Where does the string "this" appear in the listing below? Copy every line where it does.

--- START ---

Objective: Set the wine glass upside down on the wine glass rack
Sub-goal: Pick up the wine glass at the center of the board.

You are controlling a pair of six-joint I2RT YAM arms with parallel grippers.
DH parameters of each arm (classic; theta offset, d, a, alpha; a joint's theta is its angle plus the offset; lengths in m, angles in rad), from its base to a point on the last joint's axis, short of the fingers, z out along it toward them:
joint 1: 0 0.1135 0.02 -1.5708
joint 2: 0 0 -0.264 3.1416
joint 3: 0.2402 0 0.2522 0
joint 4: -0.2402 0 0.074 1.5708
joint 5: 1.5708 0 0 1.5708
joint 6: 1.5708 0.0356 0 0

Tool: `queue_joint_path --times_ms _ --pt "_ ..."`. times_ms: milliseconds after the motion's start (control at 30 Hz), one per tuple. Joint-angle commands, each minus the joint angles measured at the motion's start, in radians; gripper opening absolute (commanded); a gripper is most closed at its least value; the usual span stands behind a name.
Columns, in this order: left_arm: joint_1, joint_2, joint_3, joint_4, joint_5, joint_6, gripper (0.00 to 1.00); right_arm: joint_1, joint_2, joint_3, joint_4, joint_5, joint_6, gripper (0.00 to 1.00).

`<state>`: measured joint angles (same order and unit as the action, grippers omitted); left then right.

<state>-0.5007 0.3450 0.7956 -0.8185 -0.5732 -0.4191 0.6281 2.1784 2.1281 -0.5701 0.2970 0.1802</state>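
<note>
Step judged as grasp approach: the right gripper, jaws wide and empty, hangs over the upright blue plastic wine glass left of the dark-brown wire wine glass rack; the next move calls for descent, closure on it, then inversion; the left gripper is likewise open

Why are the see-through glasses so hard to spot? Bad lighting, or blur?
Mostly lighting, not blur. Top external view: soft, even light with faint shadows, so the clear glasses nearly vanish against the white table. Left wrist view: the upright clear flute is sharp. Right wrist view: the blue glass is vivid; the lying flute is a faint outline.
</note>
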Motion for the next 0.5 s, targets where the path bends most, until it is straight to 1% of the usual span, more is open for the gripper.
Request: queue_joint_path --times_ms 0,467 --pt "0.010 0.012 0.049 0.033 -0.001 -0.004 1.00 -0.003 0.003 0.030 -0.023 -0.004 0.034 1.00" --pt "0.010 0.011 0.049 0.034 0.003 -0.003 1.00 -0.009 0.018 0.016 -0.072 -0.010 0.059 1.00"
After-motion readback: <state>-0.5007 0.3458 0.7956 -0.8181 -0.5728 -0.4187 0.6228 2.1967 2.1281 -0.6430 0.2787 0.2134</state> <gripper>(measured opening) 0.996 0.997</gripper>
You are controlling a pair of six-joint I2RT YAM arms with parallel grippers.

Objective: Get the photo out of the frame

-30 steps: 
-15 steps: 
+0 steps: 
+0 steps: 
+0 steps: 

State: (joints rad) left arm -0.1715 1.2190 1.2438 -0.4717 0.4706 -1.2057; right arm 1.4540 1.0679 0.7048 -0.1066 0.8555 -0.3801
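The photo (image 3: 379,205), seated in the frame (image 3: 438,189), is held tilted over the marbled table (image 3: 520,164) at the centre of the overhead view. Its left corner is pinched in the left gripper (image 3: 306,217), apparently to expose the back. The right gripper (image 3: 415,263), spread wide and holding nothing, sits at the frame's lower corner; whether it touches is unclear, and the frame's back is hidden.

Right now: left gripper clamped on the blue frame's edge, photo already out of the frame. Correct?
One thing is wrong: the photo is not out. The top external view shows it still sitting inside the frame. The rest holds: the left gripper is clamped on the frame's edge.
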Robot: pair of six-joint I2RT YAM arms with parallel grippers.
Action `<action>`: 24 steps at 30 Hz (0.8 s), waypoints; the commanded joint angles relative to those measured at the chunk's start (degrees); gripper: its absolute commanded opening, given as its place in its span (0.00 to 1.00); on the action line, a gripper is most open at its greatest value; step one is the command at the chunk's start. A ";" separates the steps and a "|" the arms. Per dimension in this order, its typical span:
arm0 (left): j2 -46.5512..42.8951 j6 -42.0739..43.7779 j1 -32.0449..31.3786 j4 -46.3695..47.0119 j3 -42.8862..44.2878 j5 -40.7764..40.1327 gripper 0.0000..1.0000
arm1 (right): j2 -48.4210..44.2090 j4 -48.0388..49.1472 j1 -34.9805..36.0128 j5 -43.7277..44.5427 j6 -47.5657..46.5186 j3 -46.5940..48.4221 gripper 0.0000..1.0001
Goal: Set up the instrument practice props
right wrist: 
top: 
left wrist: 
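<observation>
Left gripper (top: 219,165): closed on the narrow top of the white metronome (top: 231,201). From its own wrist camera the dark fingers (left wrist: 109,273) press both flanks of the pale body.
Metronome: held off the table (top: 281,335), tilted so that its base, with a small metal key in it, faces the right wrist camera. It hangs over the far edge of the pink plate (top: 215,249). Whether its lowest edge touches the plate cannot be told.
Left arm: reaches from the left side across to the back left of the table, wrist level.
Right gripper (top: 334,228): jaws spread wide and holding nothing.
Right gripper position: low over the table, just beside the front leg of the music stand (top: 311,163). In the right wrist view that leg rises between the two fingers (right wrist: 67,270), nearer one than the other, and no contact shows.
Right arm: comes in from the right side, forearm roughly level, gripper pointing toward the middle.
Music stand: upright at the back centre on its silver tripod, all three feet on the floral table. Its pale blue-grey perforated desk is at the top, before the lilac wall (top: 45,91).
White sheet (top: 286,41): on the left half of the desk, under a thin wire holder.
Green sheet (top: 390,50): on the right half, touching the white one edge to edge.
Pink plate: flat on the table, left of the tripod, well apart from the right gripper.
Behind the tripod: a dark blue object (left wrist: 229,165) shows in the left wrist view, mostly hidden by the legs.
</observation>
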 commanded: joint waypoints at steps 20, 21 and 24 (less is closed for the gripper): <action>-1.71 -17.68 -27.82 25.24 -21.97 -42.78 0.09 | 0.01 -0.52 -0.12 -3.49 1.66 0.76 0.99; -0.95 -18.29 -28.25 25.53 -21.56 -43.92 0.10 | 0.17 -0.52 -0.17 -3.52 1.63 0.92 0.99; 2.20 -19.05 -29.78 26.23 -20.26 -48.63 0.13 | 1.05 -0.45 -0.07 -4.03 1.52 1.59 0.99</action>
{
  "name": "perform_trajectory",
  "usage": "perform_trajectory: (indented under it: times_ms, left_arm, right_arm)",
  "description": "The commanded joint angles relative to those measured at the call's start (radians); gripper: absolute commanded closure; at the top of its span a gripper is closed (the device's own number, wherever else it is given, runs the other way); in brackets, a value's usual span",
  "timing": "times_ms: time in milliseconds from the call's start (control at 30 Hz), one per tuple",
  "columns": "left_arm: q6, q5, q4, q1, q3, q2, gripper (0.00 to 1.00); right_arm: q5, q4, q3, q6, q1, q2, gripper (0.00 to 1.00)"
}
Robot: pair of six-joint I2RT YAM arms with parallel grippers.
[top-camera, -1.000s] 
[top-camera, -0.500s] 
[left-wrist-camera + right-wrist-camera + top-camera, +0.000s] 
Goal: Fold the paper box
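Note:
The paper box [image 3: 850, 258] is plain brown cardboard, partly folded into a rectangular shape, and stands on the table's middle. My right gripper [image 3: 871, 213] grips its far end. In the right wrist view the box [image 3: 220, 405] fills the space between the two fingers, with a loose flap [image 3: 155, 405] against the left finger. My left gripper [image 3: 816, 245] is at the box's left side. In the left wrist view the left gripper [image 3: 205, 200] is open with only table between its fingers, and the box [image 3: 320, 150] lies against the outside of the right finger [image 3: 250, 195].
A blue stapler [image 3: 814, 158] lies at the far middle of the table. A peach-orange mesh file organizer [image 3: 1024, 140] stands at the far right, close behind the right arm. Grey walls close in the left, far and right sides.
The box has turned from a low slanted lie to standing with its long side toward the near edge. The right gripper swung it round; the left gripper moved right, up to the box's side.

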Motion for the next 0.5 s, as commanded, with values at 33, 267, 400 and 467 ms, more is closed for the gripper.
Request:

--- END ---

COMPLETED TASK>
Columns, in this order: left_arm: joint_1, joint_2, joint_3, joint_4, joint_5, joint_6, gripper (0.00 to 1.00); right_arm: joint_1, joint_2, joint_3, joint_4, joint_5, joint_6, gripper (0.00 to 1.00).
Action `<action>`: 24 steps at 30 Hz (0.8 s), waypoints; the commanded joint angles relative to those measured at the chunk's start (degrees); gripper: its absolute commanded opening, given as its place in its span (0.00 to 1.00); on the action line, a gripper is most open at its greatest value; step one is the command at the chunk's start. A ";" separates the steps and a "|" the arms. Per dimension in this order, its typical span:

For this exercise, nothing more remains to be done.